E’ una vera e propria “full immersion” di un giorno nell’Aspromonte greco, tra borghi abbandonati, borghi che resistono e borghi che hanno addirittura ripreso a fiorire. Qui la gente ha fino ad oggi conservato la lingua greca e delle tradizioni millenarie. E’ un viaggio indietro nel tempo pieno di impressioni paesaggistiche, naturalistiche, storico-culturali, geologiche e gastronomiche da vivere con tutti i sensi!
Il paesaggio è dominato durante l’intero tour dalla fiumara Amendolea, geosito di importanza internazionale, che ci offre continue viste mozzafiato sul suo alveo pietroso che sembra un nastro d’argento che meandreggia dalla montagna verso il mare.
Prima tappa è Bova, capitale culturale dell’area grecanica e considerato uno dei borghi più belli d’Italia, situata a 850 m s.l.m. con insegne in lingua greca, pittoreschi viottoli, numerose chiese, i resti del castello e della torre normanna e il Museo della Lingua Greco-Calabra dedicato al filologo tedesco Gerhard Rohlfs che dedicò oltre 60 anni della sua vita allo studio dell’idioma, della gente e delle tradizioni di quest’area. Dopo la visita del borgo e del museo riprendiamo il nostro viaggio verso l’entroterra.
Dopo un tratto con curve sinuose e viste indescrivibili su Bova e sulla fiumara Amendolea raggiungiamo i Piani di Bova ed entriamo in uno scenario completamente diverso. Qui troviamo piantagioni di alberi di frutta, vacche e capre che pascolano e poi, a poco più di 1000 m s.l.m. il bosco con una frescura completamente inaspettata. E’ veramente il luogo ideale per una breve passeggiata e un picnic con prodotti tipici.

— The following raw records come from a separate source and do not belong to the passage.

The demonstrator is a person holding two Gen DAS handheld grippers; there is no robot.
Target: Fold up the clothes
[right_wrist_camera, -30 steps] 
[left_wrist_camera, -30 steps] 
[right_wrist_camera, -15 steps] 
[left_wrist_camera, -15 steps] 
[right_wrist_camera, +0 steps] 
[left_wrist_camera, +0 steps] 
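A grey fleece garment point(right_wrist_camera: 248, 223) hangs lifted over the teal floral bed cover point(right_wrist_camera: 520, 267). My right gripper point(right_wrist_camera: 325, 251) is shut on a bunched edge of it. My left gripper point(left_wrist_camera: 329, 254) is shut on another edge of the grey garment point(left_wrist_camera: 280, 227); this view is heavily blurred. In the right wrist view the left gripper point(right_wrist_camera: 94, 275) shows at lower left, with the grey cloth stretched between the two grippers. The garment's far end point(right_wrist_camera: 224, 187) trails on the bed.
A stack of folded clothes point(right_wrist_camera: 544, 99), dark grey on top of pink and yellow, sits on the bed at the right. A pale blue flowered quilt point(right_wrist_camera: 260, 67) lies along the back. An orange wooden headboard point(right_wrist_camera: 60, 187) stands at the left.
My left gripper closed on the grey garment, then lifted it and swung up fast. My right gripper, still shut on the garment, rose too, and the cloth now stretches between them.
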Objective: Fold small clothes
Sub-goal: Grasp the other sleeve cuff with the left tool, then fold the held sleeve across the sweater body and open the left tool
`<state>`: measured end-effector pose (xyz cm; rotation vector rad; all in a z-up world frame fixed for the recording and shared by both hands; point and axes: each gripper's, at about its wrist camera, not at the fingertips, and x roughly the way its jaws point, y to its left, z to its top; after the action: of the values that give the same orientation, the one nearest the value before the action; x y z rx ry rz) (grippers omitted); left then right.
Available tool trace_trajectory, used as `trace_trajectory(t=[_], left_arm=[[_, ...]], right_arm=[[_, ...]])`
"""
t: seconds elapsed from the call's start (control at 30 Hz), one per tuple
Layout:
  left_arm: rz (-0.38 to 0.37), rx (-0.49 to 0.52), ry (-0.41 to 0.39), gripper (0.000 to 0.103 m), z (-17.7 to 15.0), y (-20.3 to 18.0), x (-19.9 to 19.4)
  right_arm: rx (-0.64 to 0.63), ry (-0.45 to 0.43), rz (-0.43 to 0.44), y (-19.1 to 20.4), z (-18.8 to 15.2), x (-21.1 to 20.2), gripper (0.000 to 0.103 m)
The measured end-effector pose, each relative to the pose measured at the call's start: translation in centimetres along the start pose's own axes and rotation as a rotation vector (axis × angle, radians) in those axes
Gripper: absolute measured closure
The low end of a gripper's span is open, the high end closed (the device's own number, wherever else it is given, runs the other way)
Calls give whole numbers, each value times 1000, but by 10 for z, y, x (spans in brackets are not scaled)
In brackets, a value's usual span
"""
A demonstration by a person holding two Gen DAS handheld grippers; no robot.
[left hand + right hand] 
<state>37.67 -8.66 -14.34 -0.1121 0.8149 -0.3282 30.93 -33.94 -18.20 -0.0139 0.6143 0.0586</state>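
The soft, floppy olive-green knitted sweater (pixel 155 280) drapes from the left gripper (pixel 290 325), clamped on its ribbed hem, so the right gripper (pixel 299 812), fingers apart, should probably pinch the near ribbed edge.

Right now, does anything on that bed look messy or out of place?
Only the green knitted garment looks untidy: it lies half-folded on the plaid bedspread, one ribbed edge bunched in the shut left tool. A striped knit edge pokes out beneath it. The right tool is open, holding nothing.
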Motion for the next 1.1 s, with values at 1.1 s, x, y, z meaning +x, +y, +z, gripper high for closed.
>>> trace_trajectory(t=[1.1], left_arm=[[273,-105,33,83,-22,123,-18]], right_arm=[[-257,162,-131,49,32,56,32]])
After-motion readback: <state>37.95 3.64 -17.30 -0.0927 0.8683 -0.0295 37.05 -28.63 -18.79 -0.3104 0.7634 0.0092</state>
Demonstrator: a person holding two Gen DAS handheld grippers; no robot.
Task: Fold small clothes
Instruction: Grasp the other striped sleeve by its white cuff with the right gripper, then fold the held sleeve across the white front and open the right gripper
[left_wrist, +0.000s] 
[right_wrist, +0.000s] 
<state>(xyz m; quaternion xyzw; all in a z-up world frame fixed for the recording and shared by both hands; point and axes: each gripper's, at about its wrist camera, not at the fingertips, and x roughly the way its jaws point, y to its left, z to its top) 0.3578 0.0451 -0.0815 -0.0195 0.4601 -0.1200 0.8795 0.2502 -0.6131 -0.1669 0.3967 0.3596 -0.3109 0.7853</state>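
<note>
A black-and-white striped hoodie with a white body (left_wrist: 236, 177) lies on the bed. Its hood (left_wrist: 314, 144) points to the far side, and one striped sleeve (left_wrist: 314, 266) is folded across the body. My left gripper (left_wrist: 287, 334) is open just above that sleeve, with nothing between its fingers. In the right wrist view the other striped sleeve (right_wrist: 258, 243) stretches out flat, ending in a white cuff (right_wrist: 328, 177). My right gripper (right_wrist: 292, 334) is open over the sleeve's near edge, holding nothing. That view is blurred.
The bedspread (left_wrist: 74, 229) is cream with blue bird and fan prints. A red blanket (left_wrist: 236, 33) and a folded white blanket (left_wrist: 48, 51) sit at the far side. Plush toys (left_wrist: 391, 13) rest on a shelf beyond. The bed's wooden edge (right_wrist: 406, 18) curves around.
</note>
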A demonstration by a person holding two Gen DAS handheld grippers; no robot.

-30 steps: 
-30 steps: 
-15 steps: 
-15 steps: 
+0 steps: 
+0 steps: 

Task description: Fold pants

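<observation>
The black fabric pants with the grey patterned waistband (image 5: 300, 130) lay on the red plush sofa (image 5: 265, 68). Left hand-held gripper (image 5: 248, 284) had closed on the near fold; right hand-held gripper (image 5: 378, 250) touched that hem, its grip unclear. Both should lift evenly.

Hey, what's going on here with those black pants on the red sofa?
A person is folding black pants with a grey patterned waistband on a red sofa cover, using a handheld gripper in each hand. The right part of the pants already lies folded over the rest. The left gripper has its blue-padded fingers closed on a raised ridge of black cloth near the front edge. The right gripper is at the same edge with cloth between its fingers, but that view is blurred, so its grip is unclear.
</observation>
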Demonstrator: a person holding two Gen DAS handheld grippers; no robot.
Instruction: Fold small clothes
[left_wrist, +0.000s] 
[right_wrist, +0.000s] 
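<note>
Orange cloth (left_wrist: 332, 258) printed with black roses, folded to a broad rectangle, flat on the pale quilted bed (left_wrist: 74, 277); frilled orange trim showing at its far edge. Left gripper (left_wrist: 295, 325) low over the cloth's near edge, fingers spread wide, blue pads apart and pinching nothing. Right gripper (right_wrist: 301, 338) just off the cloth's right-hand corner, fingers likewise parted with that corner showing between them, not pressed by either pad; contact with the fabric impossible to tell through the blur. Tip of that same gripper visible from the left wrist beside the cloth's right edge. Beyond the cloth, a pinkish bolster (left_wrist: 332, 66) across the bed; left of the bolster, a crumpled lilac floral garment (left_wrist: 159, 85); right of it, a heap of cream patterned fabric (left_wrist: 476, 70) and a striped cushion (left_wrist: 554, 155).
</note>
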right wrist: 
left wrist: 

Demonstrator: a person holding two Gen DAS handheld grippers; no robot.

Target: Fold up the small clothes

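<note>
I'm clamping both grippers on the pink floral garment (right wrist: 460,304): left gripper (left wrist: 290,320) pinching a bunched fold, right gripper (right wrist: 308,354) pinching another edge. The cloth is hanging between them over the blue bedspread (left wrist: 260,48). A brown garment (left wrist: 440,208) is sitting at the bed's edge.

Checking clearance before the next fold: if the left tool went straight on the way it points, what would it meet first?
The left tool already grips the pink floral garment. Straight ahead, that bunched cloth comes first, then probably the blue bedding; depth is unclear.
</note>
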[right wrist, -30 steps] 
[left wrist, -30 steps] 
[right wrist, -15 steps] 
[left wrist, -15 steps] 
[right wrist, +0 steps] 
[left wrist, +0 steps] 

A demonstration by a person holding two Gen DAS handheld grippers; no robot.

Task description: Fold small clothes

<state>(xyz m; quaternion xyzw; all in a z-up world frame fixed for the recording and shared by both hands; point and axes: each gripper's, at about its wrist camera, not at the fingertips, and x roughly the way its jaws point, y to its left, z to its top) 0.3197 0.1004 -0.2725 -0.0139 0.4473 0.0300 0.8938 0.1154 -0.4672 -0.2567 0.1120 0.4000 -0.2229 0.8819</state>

Quasi in mezzo al nulla ci aspetta una roccia bizzarra che sembra scrutarci. Si tratta della Rocca del Draku, geosito di rilevanza nazionale e luogo di innumerevoli storie e leggende e testimone di una particolarissima storia geologica.
E poi lo vediamo dall’alto, il paese Roghudi Vecchio, situato in posizione mozzafiato su uno sperone tra la fiumara Amendolea e il torrente Furria. Il borgo fu abbandonato nei primi anni 70 di seguito a delle alluvioni e per gli abitanti cominciò una vera e propria Odissea finché poterono sistemarsi nel nuovo paese vicino a Melito di Porto Salvo. Ma si sentivano sradicati e facevano fatica ad abituarsi a questa nuova vita in cui mancavano gli orti, il bestiame, la comunità. Le case abbandonate ma tutt’ora pieni di oggetti sono muti testimoni di una vita d’altri tempi, dura e difficile ma forse meno infelice di quanto possa sembrare.
La nostra ultima meta è il paesino Gallicianò. Qui resistono appena quaranta abitanti e difendono orgogliosamente lingua e tradizioni. Il paese, senza più scuola né market, è ben nascosto e non facile da raggiungere ed è proprio per questo isolamento che ha conservato in maniera particolare la lingua grecanica. Ma il viaggiatore che si avventura fin qui viene accolto a braccia aperte e gode del privilegio di conoscere l’antica ospitalità della Magna Grecia e di vivere un pezzo di Calabria assolutamente autentico. Visitiamo la fontana dell’amore, la piccola chiesetta ortodossa e il museo etnografico. E per chiudere veramente alla grande la giornata e assaporare non soltanto l’atmosfera ma anche le pietanze di questo paesino magico ci fermiamo a cena.